▶ **Instructions to follow**
From the first line of the data below through the line bearing "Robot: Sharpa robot", reproduce each line exactly; do not include pictures.

▶ **Data extract**
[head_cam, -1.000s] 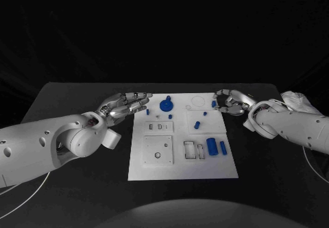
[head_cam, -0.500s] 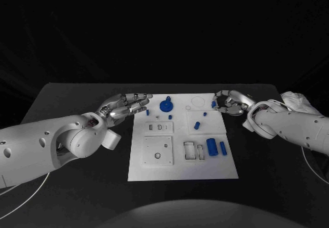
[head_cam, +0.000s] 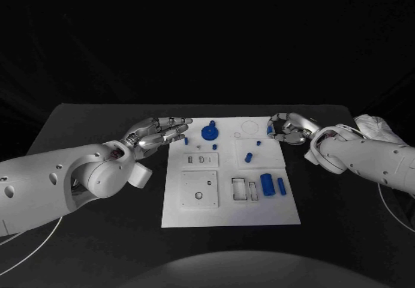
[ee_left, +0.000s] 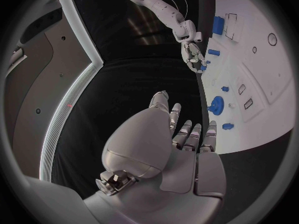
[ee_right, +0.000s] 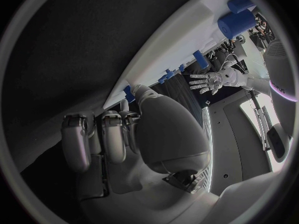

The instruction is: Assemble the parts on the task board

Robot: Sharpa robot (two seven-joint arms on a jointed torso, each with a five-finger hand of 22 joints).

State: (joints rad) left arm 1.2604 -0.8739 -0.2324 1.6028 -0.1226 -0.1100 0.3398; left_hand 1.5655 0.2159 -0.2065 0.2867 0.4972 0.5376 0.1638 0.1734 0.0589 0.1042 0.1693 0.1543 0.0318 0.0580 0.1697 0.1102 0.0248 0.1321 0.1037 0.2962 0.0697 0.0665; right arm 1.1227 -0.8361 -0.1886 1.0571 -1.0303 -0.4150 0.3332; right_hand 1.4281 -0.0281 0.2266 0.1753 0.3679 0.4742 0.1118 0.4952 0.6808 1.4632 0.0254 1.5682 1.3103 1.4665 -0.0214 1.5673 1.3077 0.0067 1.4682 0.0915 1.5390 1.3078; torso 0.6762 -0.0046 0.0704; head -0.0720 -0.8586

▶ **Reply**
[head_cam, -1.000s] 
[head_cam, -0.500s] 
[head_cam, +0.000s] 
[ee_left, +0.000s] 
[ee_right, +0.000s] 

The instruction is: Assemble the parts on the task board

Robot: Sharpa robot (two seven-joint arms on a jointed torso, each with a five-finger hand of 22 joints).

No further answer is required.